This distinction matters because it changes what you are looking for. If discernment is a technique, you want a clear answer: door A or door B. If discernment is a way of attending, you want a clearer capacity to hear. The answer may still be ambiguous, but your ability to live with ambiguity will have changed.
The Christian tradition of discernment is rich, old, and surprisingly practical. Its greatest systematic teacher was Ignatius of Loyola, whose Rules for the Discernment of Spirits, embedded within the Spiritual Exercises, remain the most widely used framework for interior discernment in the Western church. But the tradition is broader than Ignatius. It includes the desert monastics, the medieval mystics, and a range of contemporary teachers who have made the practice accessible to people far removed from Jesuit retreat houses.
This article is a practical guide to discernment as the tradition understands it: what it is, how it works, what role a spiritual director plays in it, and what to do when the way forward remains unclear.
What Discernment Actually Means
The English word "discernment" comes from the Latin discernere, meaning to separate, distinguish, or sort out. In its spiritual sense, it means the ability to distinguish between different interior movements, to tell the difference between what leads toward God and what leads away, between genuine inspiration and subtle self-deception.

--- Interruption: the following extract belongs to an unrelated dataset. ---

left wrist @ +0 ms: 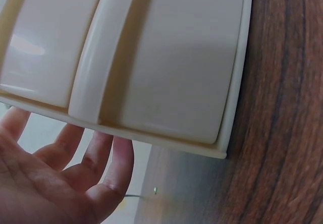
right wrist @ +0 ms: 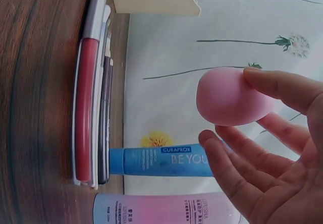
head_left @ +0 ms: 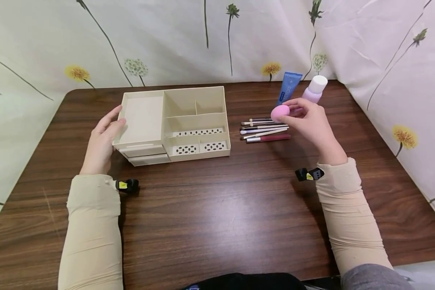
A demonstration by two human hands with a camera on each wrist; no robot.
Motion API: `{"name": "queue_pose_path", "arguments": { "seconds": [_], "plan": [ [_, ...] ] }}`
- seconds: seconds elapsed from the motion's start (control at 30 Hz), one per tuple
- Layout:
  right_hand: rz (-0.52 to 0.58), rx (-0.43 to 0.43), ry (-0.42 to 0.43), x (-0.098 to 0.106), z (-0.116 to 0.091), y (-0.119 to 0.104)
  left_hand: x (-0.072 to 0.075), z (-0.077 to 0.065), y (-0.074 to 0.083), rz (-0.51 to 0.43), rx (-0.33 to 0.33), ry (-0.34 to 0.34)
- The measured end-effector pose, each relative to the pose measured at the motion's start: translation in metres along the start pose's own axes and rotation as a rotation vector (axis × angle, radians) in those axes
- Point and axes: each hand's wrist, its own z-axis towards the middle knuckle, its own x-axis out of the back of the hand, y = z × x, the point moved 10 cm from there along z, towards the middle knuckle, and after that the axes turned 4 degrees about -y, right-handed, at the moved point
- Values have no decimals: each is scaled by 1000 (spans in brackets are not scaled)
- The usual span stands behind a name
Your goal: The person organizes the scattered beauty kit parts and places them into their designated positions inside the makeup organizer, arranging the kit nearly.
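In the head view my right hand (head_left: pixel 309 121) pinches a pink makeup sponge (head_left: pixel 280 113) between thumb and fingers. It holds the sponge above a row of makeup brushes (head_left: pixel 264 128). The right wrist view shows the egg-shaped sponge (right wrist: pixel 232 97) held up, with the thumb at its top. A cream organizer box (head_left: pixel 145 117) with compartments and two front drawers stands on the left. My left hand (head_left: pixel 103 135) rests against its left side, the thumb at the top edge. Close up, the left fingers (left wrist: pixel 96 156) touch that side by the drawer fronts.
Behind the right hand stand a blue tube (head_left: pixel 289 86) and a pink-purple bottle (head_left: pixel 314 89) with a white cap. A red-handled brush (head_left: pixel 269 138) lies nearest in the row. The brown wooden table (head_left: pixel 217 209) meets a flowered white cloth (head_left: pixel 166 44) at the back.
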Motion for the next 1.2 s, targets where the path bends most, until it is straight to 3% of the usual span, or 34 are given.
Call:
{"name": "queue_pose_path", "arguments": {
  "seconds": [0.5,0.8,1.0,1.2],
  "plan": [
    [24,115,50,-9,-2,-22,2,-1,1,12,-5,3],
    [46,120,3,-23,-6,-30,2,-3,1,2,-6,7],
    [59,169,-19,-35,-9,-39,1,-2,1,-5,-10,9],
    [121,176,-37,-47,-12,-43,0,0,0,0,-5,10]
  ]
}}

The New Testament uses the Greek word diakrisis, which Paul lists among the gifts of the Spirit in 1 Corinthians 12:10: "the discernment of spirits." For Paul, this was a charism given to some members of the community for the benefit of all. It was not a skill everyone possessed equally, and it was not something you developed on your own. It was a gift that functioned within the body of the community.
The Desert Fathers and Mothers developed the concept further. Abba Moses, one of the most respected of the desert elders, taught that diakrisis was the "queen of virtues" because without it, none of the other virtues could be practiced rightly. A person could fast, pray, and give alms with great fervor and still be moving in the wrong direction if they lacked the capacity to discern the source and quality of their motivations. The desert tradition understood that the spiritual life is full of counterfeits: good impulses that serve hidden agendas, holy-looking practices that feed pride, renunciations that mask fear. Discernment was the ability to see through the surface to the deeper truth.
The Ignatian Framework
Ignatius of Loyola brought the desert tradition's insights into a systematic framework that remains the gold standard for Christian discernment. His Rules for the Discernment of Spirits, contained in the Spiritual Exercises, describe the interior dynamics of a person seeking to follow God and provide practical guidance for navigating them.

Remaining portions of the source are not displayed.